Choose an endpoint type

To deploy a model for online prediction, you need an endpoint. Endpoints can be divided into the following types:

  • Public endpoints can be accessed over the public internet. They are easier to use, because no private network infrastructure is required. There are two types of public endpoints: dedicated and shared. A dedicated public endpoint is a faster endpoint providing production isolation, support for larger payload sizes, and longer request timeouts than a shared public endpoint. Also, when you send a prediction request to a dedicated public endpoint, it is isolated from other users' traffic. For these reasons, dedicated public endpoints are recommended as a best practice.
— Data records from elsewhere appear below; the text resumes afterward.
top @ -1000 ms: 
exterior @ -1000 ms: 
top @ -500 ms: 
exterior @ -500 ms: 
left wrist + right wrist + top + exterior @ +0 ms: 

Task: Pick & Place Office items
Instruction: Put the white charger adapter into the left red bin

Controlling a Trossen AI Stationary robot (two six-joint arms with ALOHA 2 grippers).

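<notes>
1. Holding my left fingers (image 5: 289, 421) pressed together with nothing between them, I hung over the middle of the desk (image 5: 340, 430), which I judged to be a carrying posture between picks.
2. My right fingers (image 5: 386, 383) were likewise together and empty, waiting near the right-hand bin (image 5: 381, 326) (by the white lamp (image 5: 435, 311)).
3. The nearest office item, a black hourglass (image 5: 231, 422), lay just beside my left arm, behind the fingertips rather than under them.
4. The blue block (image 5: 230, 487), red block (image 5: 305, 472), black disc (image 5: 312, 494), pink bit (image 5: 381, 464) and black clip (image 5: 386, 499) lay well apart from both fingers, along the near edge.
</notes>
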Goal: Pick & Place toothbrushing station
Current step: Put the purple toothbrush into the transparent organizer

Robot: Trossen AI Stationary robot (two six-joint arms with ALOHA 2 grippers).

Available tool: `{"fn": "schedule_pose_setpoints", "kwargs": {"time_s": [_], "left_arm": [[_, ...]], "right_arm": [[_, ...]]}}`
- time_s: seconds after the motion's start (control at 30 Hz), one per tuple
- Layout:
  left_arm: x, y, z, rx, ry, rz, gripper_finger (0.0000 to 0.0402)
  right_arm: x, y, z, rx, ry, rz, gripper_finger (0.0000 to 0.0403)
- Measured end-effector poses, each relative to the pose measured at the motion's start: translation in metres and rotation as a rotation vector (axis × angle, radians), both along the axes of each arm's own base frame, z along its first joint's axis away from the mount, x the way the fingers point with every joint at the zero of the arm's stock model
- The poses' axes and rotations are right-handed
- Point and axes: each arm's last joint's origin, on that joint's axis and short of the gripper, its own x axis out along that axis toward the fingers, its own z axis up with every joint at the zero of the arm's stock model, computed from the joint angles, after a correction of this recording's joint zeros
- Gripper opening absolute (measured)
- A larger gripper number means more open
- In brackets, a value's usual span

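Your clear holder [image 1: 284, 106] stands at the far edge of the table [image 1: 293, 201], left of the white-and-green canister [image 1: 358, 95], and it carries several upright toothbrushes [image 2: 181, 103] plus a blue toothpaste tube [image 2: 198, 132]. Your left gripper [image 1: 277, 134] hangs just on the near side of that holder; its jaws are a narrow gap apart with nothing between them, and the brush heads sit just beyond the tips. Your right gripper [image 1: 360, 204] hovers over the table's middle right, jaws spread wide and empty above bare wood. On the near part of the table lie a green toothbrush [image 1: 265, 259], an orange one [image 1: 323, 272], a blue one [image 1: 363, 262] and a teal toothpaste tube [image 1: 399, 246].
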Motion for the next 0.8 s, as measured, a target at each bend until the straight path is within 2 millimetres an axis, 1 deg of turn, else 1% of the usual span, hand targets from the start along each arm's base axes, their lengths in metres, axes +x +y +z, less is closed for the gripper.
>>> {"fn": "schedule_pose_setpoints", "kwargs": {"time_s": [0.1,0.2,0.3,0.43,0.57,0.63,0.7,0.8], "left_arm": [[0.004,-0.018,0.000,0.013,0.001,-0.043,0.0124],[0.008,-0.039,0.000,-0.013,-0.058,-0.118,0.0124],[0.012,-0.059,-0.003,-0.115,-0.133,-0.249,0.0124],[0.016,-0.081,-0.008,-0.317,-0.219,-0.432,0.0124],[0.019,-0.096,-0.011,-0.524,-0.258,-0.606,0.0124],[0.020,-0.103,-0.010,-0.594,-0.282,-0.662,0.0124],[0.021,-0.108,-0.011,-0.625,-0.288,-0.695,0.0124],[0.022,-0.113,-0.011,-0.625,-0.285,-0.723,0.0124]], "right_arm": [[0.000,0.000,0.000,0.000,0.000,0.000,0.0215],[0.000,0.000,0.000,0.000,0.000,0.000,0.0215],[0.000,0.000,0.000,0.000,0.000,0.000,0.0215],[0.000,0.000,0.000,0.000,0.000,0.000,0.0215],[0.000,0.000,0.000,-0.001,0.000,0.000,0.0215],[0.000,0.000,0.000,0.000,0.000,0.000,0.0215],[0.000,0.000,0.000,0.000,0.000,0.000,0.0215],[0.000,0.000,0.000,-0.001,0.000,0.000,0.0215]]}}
  • Private Service Connect endpoints provide a secure connection for private communication between on-premises and Google Cloud. They can be used to control Google API traffic through the use of Private Service Connect APIs. They are recommended as a best practice.

  • Private endpoints also provide a secure connection to your model and can also be used for private communication between on-premises and Google Cloud. They use private services access over a VPC Network Peering connection.

For more information about deploying a model to an endpoint, see Deploy a model to an endpoint.

The following table compares the supported endpoint types for serving Vertex AI online predictions.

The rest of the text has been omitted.